Your goal: Find the string "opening" in the entries and copy each line that has it.

[Records excerpted from a collection]
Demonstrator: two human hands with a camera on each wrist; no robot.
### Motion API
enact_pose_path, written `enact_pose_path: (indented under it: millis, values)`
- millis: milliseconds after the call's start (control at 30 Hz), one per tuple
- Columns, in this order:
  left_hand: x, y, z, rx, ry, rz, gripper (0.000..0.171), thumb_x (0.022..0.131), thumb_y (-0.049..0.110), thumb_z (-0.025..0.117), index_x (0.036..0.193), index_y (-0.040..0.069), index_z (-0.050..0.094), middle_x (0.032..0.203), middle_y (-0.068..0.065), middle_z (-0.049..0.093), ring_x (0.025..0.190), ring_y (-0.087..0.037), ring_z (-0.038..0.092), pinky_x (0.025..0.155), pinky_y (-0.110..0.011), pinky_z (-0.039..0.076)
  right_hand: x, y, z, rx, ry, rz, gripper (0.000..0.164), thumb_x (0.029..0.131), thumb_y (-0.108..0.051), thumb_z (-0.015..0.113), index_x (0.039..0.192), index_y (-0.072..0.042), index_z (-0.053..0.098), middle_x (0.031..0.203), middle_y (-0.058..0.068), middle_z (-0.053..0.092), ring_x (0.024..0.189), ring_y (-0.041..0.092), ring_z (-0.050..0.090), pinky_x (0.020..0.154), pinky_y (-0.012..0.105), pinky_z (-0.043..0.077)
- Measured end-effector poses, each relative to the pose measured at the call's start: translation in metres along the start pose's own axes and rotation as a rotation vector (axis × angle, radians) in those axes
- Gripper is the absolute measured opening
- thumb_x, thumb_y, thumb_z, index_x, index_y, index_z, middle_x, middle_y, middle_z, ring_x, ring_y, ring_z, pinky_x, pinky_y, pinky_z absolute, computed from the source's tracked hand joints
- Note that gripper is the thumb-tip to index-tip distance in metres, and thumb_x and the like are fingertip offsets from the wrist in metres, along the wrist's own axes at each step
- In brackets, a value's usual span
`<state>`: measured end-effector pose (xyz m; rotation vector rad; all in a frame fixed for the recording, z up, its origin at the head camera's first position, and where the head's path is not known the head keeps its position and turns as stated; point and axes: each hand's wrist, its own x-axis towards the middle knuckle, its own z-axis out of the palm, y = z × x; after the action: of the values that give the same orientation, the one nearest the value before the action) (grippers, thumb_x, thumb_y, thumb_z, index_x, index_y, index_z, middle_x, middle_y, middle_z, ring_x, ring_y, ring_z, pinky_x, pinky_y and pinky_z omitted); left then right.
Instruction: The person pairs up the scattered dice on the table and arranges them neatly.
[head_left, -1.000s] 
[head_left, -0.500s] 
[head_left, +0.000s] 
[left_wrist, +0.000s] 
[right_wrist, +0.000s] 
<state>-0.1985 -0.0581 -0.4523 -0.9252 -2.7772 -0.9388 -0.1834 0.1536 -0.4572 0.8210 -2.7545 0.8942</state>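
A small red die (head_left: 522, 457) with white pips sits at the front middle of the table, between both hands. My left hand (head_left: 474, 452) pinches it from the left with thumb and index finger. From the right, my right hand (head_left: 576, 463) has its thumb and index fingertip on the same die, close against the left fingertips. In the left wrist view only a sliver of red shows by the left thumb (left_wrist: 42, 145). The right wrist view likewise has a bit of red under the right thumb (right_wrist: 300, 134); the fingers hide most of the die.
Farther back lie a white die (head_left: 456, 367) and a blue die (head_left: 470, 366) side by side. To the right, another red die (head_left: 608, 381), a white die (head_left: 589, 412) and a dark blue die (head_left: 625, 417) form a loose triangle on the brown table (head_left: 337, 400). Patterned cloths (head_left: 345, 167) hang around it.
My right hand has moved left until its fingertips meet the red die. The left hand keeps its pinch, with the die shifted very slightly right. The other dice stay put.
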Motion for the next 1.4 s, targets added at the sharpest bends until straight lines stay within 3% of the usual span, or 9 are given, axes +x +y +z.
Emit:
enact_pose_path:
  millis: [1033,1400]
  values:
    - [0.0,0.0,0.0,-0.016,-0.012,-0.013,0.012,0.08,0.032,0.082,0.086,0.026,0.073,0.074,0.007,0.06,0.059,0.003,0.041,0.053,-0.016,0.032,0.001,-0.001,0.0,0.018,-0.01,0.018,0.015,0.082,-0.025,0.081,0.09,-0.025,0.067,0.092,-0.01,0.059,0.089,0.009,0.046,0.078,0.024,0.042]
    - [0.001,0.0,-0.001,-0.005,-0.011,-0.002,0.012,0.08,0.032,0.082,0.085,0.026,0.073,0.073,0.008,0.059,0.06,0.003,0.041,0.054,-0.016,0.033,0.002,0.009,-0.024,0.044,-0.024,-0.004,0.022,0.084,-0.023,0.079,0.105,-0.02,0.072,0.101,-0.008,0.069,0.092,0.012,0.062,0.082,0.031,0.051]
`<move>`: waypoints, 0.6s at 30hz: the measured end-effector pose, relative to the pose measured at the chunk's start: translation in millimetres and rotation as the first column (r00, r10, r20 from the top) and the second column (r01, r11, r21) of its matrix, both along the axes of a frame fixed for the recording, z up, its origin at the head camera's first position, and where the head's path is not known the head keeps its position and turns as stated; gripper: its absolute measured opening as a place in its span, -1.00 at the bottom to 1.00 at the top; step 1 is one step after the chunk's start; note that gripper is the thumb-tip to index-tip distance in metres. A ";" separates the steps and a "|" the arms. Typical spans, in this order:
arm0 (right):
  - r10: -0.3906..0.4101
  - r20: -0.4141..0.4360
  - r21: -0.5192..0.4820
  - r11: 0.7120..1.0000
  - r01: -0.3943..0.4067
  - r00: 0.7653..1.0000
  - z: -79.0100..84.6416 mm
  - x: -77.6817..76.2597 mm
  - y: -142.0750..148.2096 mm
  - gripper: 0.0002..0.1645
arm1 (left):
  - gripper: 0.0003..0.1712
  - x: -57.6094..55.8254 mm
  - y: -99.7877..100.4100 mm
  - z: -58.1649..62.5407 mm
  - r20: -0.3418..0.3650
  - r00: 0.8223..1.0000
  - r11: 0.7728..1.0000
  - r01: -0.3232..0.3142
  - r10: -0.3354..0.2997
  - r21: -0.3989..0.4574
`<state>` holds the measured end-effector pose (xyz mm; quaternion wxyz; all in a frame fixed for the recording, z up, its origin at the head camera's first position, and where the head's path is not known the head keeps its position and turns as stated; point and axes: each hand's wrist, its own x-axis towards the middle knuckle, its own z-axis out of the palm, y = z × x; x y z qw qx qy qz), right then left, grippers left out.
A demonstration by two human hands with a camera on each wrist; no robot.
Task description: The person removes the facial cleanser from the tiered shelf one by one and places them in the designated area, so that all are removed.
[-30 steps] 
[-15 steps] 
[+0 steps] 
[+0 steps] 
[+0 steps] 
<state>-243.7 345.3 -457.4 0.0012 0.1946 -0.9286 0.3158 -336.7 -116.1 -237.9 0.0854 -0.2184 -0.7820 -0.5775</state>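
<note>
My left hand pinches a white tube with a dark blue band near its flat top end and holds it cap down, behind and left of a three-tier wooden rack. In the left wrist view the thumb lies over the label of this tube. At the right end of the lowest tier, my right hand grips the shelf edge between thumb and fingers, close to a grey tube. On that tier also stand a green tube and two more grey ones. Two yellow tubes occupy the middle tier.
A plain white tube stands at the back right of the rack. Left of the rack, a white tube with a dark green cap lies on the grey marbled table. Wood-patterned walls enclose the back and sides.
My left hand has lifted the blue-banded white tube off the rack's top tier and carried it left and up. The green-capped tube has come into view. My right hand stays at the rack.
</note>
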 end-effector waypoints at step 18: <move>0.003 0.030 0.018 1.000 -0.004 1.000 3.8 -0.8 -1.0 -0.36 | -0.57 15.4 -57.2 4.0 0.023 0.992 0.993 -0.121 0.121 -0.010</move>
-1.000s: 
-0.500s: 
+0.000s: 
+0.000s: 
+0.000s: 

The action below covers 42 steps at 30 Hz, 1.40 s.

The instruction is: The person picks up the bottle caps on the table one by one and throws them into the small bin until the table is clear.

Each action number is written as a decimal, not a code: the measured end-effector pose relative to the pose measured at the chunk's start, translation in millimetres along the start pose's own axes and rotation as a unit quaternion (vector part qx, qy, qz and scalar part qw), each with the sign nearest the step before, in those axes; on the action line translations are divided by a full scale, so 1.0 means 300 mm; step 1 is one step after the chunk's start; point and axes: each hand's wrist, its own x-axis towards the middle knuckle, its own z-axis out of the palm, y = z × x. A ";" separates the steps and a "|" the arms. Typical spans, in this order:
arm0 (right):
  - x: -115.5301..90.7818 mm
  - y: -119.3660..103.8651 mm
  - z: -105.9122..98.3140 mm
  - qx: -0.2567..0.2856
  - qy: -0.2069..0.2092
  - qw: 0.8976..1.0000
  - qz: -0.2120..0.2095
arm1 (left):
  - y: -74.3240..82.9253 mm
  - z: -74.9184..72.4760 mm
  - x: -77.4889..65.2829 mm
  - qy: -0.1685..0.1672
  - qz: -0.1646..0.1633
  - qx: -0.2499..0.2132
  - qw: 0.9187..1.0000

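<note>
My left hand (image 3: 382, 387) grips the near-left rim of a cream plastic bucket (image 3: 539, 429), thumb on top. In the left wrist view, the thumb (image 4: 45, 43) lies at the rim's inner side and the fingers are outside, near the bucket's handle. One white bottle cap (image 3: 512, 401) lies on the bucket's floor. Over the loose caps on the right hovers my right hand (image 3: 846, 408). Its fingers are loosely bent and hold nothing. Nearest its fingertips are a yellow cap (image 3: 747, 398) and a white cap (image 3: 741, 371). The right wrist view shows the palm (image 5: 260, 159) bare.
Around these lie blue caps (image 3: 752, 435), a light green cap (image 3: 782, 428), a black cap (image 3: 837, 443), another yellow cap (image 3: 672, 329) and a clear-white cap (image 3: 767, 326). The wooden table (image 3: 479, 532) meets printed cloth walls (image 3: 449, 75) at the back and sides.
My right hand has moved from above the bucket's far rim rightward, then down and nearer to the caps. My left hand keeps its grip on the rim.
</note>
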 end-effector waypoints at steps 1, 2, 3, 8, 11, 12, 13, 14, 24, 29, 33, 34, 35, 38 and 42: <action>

Exercise response:
- Gripper is the absolute measured opening
`<move>`: waypoints, 0.6s at 30hz: the measured end-effector pose, relative to the pose measured at the chunk's start: translation in millimetres and rotation as the first column (r00, r10, r20 from the top) and the second column (r01, r11, r21) of its matrix, both along the axes of a frame fixed for the recording, z up, its origin at the head camera's first position, and where the head's path is not known the head keeps its position and turns as stated; gripper: its absolute measured opening as a place in its span, -1.00 at the bottom to 1.00 at the top; step 1 is one step after the chunk's start; note that gripper is the thumb-tip to index-tip distance in metres. A ";" separates the steps and a "|" the arms. Typical spans, in this order:

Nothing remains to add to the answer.